Output all the data exactly. Pictures do not belong in the copy.
[Source material — start]
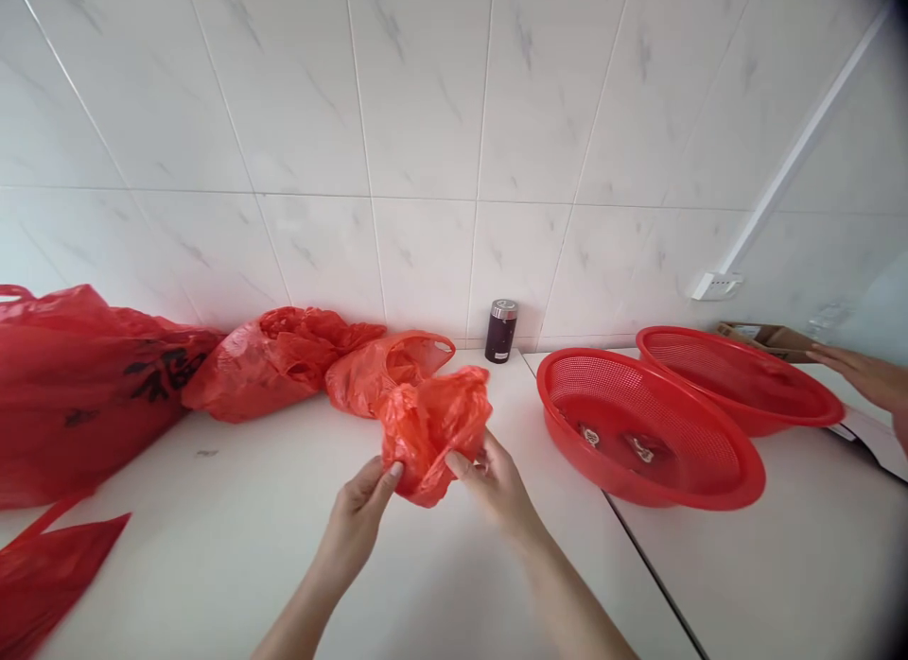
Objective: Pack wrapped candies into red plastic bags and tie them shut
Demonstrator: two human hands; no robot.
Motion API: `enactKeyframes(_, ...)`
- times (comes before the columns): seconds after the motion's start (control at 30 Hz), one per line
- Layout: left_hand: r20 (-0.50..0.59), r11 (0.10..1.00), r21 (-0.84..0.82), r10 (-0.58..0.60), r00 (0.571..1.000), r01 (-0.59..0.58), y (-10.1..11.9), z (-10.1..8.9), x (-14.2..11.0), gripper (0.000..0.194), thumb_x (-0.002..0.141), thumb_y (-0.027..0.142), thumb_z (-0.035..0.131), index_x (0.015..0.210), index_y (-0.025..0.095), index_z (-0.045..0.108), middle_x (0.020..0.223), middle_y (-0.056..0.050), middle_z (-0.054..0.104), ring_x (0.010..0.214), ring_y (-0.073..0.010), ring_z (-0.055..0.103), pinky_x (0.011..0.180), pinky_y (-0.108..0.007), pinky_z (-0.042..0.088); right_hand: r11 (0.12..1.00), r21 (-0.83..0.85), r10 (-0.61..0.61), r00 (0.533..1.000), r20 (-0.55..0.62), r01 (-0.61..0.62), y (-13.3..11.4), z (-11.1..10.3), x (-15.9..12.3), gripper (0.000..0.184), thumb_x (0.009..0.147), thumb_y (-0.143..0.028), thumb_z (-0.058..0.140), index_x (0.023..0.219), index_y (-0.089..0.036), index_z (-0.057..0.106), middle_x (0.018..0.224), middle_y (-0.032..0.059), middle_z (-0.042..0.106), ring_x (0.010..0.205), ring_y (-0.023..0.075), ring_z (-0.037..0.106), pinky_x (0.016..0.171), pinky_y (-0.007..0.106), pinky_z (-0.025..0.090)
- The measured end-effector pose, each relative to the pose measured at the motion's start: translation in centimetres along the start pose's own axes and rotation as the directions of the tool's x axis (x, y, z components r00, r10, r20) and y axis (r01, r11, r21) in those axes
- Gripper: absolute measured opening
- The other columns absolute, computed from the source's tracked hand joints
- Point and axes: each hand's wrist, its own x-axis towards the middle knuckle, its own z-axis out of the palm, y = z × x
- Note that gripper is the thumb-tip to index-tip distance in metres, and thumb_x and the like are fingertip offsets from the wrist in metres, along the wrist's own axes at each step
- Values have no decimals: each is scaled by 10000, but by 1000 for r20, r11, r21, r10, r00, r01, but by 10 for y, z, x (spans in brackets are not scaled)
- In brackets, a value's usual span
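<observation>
A crumpled red plastic bag (434, 424) is held up over the white table between my two hands. My left hand (365, 504) pinches its lower left side, thumb in front. On the lower right side, my right hand (497, 485) grips the same bag, its fingers partly hidden behind the plastic. Whether anything lies inside cannot be seen. Just behind it, another red plastic bag (355, 376) with loop handles rests on the table. Further left lies a fuller, bunched red bag (248, 367).
A large red bag (85, 386) with black writing fills the left side; a flat red bag (57, 580) lies nearer. A dark flask (500, 334) stands by the tiled wall. Two red baskets (709, 490) (815, 416) sit right, near another person's hand (862, 372) and a cardboard box (770, 338).
</observation>
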Motion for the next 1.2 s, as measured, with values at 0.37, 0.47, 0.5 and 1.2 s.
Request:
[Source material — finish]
Written answer -
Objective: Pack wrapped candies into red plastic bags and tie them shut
Demonstrator: two human hands; no robot.
Motion API: `enactKeyframes(_, ...)`
- times (comes before the columns): seconds after the motion's start (control at 30 Hz), one per line
- Layout: left_hand: r20 (-0.50..0.59), r11 (0.10..1.00), r21 (-0.84..0.82), r10 (-0.58..0.60), r00 (0.571..1.000), r01 (-0.59..0.58), y (-10.1..11.9), z (-10.1..8.9), x (-14.2..11.0), gripper (0.000..0.194), thumb_x (-0.002..0.141), thumb_y (-0.027..0.142), thumb_z (-0.035..0.131), index_x (0.015..0.210), index_y (-0.025..0.095), index_z (-0.045..0.108), middle_x (0.020..0.223), middle_y (-0.056..0.050), middle_z (-0.054..0.104), ring_x (0.010..0.214), ring_y (-0.073..0.010), ring_z (-0.055..0.103), pinky_x (0.011..0.180), pinky_y (-0.108..0.007), pinky_z (-0.042..0.088); right_hand: r11 (0.12..1.00), r21 (-0.83..0.85), r10 (-0.61..0.61), r00 (0.533..1.000), r20 (-0.55..0.62), r01 (-0.61..0.62), y (-13.3..11.4), z (-11.1..10.3), x (-15.9..12.3), gripper (0.000..0.184), thumb_x (0.009..0.147), thumb_y (-0.143..0.028), thumb_z (-0.058..0.140), index_x (0.023..0.219), index_y (-0.089..0.036), index_z (-0.057..0.106), middle_x (0.018..0.224), middle_y (-0.032..0.059), middle_z (-0.042..0.106), ring_x (0.010..0.205), ring_y (-0.023..0.075), ring_z (-0.037..0.106), pinky_x (0.016..0.171), pinky_y (-0.007..0.106), pinky_z (-0.025..0.090)
- The measured end-effector pose, each relative to the pose measured at the motion's start: translation in centimetres along the start pose's own axes and rotation as the directions of the tool's x axis (x, y, z components r00, r10, r20) and y axis (r01, r11, r21) in those axes
- Gripper: absolute measured opening
- The other columns absolute, computed from the source's tracked hand joints
- Point and axes: each hand's wrist, its own x-axis towards the middle knuckle, its own z-axis out of the palm, y = z × x
- Note that gripper is the thumb-tip to index-tip distance in metres, and thumb_x and the like are fingertip offsets from the wrist in metres, along the wrist's own axes at each step
- Values have no decimals: each is scaled by 10000, but by 1000 for r20, r11, r21, r10, r00, r01, but by 10 for y, z, x (spans in brackets are not scaled)
- In brackets, a value's usual span
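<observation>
A crumpled red plastic bag (434, 424) is held up over the white table between my two hands. My left hand (365, 504) pinches its lower left side, thumb in front. On the lower right side, my right hand (497, 485) grips the same bag, its fingers partly hidden behind the plastic. Whether anything lies inside cannot be seen. Just behind it, another red plastic bag (355, 376) with loop handles rests on the table. Further left lies a fuller, bunched red bag (248, 367).
A large red bag (85, 386) with black writing fills the left side; a flat red bag (57, 580) lies nearer. A dark flask (500, 334) stands by the tiled wall. Two red baskets (709, 490) (815, 416) sit right, near another person's hand (862, 372) and a cardboard box (770, 338).
</observation>
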Motion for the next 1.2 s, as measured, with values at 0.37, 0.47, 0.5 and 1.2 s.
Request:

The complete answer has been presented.